- Opening Delimiter -
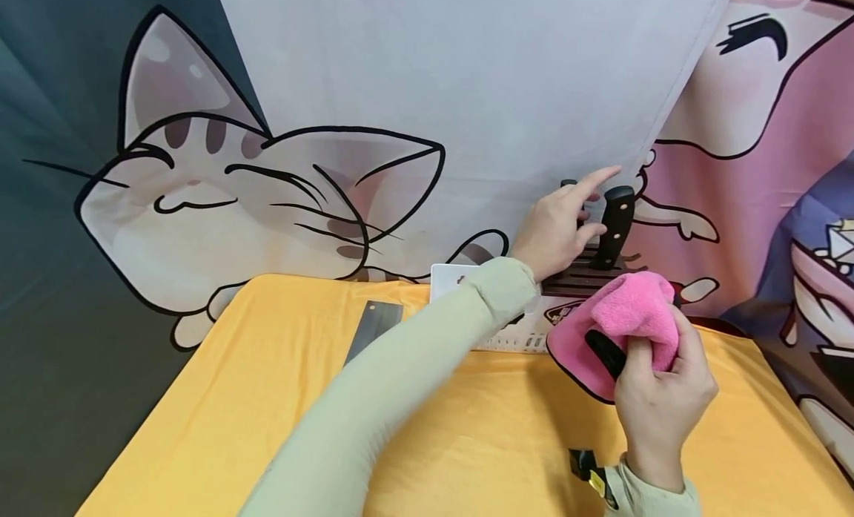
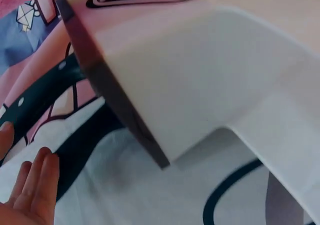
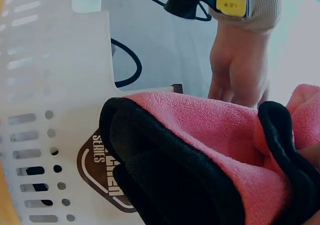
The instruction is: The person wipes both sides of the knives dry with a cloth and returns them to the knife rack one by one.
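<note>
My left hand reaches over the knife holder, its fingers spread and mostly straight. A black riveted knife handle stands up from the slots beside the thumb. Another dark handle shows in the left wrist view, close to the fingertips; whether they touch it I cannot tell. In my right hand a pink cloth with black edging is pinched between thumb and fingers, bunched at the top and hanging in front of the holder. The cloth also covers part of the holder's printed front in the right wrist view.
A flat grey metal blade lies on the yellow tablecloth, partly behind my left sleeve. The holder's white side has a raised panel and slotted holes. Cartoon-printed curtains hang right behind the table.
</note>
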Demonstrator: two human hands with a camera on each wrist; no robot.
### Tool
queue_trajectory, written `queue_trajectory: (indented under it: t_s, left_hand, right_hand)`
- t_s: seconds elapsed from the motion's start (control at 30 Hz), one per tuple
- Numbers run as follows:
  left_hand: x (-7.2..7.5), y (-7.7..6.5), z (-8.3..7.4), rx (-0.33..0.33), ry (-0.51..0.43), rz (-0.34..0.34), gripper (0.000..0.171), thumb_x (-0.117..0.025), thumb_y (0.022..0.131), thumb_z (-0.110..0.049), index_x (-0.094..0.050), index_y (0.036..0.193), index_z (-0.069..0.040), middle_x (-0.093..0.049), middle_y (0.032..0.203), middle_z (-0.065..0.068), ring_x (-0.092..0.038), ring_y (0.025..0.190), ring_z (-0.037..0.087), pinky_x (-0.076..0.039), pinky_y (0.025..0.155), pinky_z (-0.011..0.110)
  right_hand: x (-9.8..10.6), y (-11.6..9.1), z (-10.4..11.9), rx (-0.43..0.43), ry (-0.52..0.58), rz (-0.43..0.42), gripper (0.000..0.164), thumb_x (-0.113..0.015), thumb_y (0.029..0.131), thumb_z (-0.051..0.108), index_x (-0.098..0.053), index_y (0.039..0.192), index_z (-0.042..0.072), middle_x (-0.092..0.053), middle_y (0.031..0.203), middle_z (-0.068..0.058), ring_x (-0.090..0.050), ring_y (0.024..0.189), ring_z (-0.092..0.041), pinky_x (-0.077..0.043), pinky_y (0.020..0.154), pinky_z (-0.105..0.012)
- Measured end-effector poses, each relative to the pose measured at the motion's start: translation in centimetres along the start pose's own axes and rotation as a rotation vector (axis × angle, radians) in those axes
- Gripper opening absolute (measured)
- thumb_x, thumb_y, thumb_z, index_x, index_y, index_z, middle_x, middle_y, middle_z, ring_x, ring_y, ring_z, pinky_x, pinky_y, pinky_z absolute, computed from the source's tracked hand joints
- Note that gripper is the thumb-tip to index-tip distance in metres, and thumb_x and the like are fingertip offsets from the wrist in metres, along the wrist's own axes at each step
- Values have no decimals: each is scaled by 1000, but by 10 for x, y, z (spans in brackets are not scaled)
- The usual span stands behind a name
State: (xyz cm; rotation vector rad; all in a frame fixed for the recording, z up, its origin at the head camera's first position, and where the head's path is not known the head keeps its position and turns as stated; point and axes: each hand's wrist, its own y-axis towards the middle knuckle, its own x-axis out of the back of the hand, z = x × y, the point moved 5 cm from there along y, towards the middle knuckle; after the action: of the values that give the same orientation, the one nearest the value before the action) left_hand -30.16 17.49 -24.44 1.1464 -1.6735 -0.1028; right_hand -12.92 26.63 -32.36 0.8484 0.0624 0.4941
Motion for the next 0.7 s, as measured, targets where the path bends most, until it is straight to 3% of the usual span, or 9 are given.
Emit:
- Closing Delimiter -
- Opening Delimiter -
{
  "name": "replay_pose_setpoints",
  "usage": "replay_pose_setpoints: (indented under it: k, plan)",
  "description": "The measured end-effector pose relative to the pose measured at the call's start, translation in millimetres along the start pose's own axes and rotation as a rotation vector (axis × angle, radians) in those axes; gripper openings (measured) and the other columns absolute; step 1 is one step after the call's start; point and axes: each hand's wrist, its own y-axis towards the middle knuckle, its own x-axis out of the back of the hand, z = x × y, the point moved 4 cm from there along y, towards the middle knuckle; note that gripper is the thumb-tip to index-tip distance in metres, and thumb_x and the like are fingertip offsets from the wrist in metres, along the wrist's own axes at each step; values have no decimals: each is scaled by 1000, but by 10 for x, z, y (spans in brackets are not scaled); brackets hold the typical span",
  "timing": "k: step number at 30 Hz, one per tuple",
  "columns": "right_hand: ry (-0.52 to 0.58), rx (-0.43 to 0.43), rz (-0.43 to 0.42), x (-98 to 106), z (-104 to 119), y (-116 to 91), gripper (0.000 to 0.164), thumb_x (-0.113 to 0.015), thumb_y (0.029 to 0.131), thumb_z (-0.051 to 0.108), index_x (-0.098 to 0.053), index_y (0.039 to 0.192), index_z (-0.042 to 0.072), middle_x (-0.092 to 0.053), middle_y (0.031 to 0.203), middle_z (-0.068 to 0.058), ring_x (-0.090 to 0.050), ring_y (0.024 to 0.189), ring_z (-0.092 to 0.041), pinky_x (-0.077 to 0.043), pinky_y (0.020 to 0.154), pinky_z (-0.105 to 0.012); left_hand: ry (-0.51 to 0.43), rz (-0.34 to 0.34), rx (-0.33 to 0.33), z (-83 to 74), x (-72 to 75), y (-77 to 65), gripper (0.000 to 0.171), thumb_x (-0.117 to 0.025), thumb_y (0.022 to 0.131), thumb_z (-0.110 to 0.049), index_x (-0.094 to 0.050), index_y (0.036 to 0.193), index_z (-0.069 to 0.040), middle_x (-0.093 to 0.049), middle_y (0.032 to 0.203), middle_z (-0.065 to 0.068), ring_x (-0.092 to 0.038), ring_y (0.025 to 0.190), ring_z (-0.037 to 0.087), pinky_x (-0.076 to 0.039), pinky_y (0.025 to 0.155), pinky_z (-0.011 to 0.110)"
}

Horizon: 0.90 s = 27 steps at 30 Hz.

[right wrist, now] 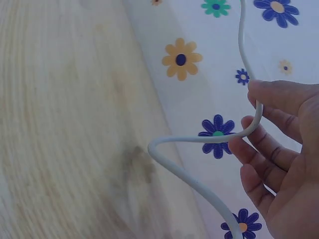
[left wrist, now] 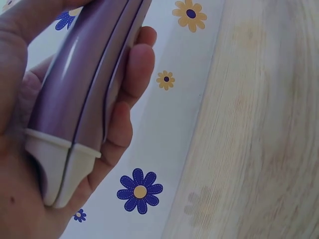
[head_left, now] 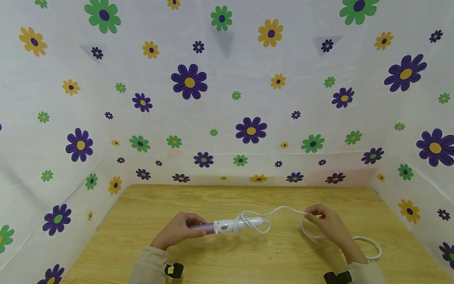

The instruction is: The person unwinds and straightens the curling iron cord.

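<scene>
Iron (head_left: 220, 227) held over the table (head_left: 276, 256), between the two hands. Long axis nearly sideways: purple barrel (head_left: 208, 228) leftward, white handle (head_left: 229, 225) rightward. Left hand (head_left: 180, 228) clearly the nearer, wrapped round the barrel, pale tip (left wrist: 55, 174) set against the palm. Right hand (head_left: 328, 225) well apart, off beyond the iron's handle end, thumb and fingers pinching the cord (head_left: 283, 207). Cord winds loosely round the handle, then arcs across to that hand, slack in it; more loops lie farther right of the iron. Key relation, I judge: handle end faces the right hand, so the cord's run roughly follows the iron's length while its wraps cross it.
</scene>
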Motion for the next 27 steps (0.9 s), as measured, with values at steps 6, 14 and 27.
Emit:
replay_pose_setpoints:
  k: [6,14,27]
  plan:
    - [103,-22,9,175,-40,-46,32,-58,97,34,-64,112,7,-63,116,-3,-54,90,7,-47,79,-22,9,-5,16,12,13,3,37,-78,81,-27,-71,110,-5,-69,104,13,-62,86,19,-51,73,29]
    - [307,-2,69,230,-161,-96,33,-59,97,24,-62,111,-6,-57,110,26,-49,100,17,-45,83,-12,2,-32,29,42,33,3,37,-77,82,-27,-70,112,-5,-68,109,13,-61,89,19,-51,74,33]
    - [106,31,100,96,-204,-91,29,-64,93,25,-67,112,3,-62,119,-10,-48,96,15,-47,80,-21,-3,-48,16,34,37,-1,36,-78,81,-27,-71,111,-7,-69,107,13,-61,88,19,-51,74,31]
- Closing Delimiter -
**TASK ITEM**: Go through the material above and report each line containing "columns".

**EXERCISE SOLUTION**:
  "description": "The measured end-effector pose relative to the pose measured at the call's start, translation in millimetres along the start pose's own axes and rotation as a rotation vector (axis × angle, radians) in those axes; gripper openings (measured) and the other columns absolute; step 1 is one step after the call's start; point and axes: each hand's wrist, its own y-axis towards the middle knuckle, its own x-axis out of the back of the hand, z = x × y, the point moved 4 cm from there along y, towards the middle knuckle; note that gripper is the thumb-tip to index-tip distance in metres, and thumb_x and the like are fingertip offsets from the wrist in metres, along the wrist's own axes at each step; values have no decimals: each is scaled by 1000, but by 10 for x, z, y (spans in brackets are not scaled); brackets hold the typical span",
  "columns": "right_hand: ry (-0.52 to 0.58), rx (-0.43 to 0.43), rz (-0.43 to 0.42), x (-98 to 106), z (-104 to 119), y (-116 to 91), gripper (0.000 to 0.164), thumb_x (-0.113 to 0.015), thumb_y (0.029 to 0.131), thumb_z (-0.051 to 0.108), index_x (-0.098 to 0.053), index_y (0.039 to 0.192), index_z (-0.042 to 0.072), middle_x (-0.092 to 0.053), middle_y (0.031 to 0.203), middle_z (-0.068 to 0.058), ring_x (-0.090 to 0.050), ring_y (0.024 to 0.189), ring_z (-0.092 to 0.041), pinky_x (-0.077 to 0.043), pinky_y (0.020 to 0.154), pinky_z (-0.105 to 0.012); left_hand: ry (-0.51 to 0.43), rz (-0.34 to 0.34), rx (-0.33 to 0.33), z (-83 to 74), x (-72 to 75), y (-77 to 65), gripper (0.000 to 0.171), thumb_x (-0.117 to 0.025), thumb_y (0.022 to 0.131), thumb_z (-0.110 to 0.049), index_x (-0.094 to 0.050), index_y (0.036 to 0.193), index_z (-0.069 to 0.040), middle_x (-0.093 to 0.049), middle_y (0.032 to 0.203), middle_z (-0.065 to 0.068), ring_x (-0.092 to 0.038), ring_y (0.025 to 0.190), ring_z (-0.037 to 0.087), pinky_x (-0.076 to 0.039), pinky_y (0.025 to 0.155), pinky_z (-0.011 to 0.110)"

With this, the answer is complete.